Curator Glenn Adamson has been thinking about the idea of a craft avant-garde for some time, specifically in relation to furniture. In his article 'The Next Moment in Studio Furniture," Adamson suggested that perhaps the field has gotten a bit too stodgy and tradition-bound, and that it needs to generate new ideas. He called for "the presence of a true avant-garde" in furniture. [1] Which got me to thinking… is there a jewelry avant-garde?

Jana Brevick
The Everchanging Ring. 2002-03
1 1/16 x 15/16 x 3/16″
This ring has no fixed form. Each year, the purchaser is entitled to return the ring to Brevick, and she will recast the gold into a new ring. In offering to remake the ring annually, Brevick draws from the strategies of conceptual art, while referring to the mutability of gold and tradition of recycling precious metal objects.Photo: Doug Yaple

I have to admit that I'm more cautious than Adamson. There was a time when I would have embraced the notion of a craft avant-garde enthusiastically: Hell, sweep away the old and bring in the new! But now I'm somehow reluctant. The whole idea of an "avant-garde" is loaded with baggage. In fact, I don't even know if such a thing is possible anymore.

The avant-garde, also called the vanguard, originally signified a light, fast-moving military force that led the heavy infantry and artillery regiments. The avant-garde scouted territory, estimated the size and composition of enemy troops, and absorbed the shock of initial contact. Where the avant-garde went, the main force of the army followed, and full-scale battle ensued. The term was adopted by the art world to denote the most experimental artists, those who suffer the most resistance from the public, and whom more conventional artists must someday follow. The violent metaphor is intentional: it supposes that the world can be accurately divided into friends and enemies of the new, and that art is militant in the ongoing cultural war.

The term "avant-garde" is freighted with baggage from its source in military language. Consider the implications of applying the idea of an armed vanguard to the arts: The term assumes a condition in which a smaller group leads the way for a larger one, which in turn presupposes an overall unity to a field, whether it's painting, dance, literature, or crafts. It assumes that a field moves forward all at once, all in the same direction, just like an army. It implies resistance and struggle, and eventual defeat to a countervailing idea. And it suggests a "rear-guard," a reactionary group that desperately hangs on to an obsolete idea. A complex narrative of winners and losers, and organized victory over an outmoded idea is compressed into a single phrase.

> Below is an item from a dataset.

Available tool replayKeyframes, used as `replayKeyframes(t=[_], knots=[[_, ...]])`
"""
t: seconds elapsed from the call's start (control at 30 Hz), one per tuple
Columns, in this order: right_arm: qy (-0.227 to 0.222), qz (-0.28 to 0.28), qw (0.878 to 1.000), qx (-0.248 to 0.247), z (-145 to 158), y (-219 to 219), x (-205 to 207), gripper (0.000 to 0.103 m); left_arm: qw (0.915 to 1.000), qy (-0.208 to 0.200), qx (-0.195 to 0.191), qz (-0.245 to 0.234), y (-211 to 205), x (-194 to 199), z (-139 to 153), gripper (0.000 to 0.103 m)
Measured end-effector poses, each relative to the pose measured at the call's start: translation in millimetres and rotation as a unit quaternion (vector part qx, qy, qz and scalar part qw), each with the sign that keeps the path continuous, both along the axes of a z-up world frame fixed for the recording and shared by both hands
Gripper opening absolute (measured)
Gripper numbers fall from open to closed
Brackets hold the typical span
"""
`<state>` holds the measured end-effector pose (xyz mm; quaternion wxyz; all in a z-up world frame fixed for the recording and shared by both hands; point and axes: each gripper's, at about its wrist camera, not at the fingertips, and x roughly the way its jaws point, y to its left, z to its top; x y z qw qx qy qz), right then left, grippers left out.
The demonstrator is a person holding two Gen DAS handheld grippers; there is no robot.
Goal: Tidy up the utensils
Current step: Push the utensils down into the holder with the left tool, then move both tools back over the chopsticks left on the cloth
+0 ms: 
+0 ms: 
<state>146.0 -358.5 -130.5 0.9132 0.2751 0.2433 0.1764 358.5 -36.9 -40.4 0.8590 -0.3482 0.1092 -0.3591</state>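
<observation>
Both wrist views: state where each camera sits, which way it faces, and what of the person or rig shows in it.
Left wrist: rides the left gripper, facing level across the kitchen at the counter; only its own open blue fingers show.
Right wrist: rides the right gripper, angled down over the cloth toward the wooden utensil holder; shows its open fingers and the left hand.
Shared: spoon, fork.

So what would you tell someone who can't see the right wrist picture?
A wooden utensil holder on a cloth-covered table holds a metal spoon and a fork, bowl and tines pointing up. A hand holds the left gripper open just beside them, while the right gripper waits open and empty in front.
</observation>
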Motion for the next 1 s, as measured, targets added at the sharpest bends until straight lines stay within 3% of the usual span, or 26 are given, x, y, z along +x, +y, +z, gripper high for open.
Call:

I suspect that the term "avant-garde" was applied to visual art at the end of the nineteenth century, asserting the inevitable progress of modern art, and the backwardness of all those who stood in its way. In many ways the early Modernists tried to change the world with a revolutionary zeal not unlike that of Marx and Lenin. (Not surprisingly, Modernism in Europe was closely liked to Socialism.) The link forged between the avant-garde and revolution has never been broken, with certain consequences. Both are forever associated with the idea that the past is hopelessly corrupt, and must be relegated to the dustbin of history. It follows that the idea of the avant-garde places a profound emphasis on the present moment, and contains an undertone of revulsion for anything traditional. This attitude of combined enthusiasm and disgust is a hallmark of the modern avant-gardist.

My point is this: approving references to an avant-garde are never neutral. Not only is there advocacy for something presumed to be new and better, but a whole series of hidden assumptions exist. The field in question is presumed to be unified, the new idea is presumed to become dominant after a period of struggle, and some old ideas are presumed to be better off dead and buried. That's why I'm cautious about any declaration that a new avant-garde has arrived. I have to ask: is this model of rupture and displacement a good fit for craft?

It's useful to recall that modern craft had an avant-garde moment between 1940 and 1955, when Modernist ideals and styles were incorporated into all the craft mediums. At that time, new ideas being introduced into craft were radical, changing all aspects of craft permanently, and forcing the abandonment of the outmoded arts and crafts style. [2] Could the same kind of transformation happen to craft in the twentieth-first century? Anything's possible, but the present condition of the craft disciplines, including jewelry, argue against it. Fragmentation is the order of the day; the unity that a successful avant-garde presupposes has disappeared. (The same is true of all the visual arts.) Each craft field can no longer be compared to an army, marching to one cadence toward the field of battle. Where there was once a common purpose, there is now multiplicity.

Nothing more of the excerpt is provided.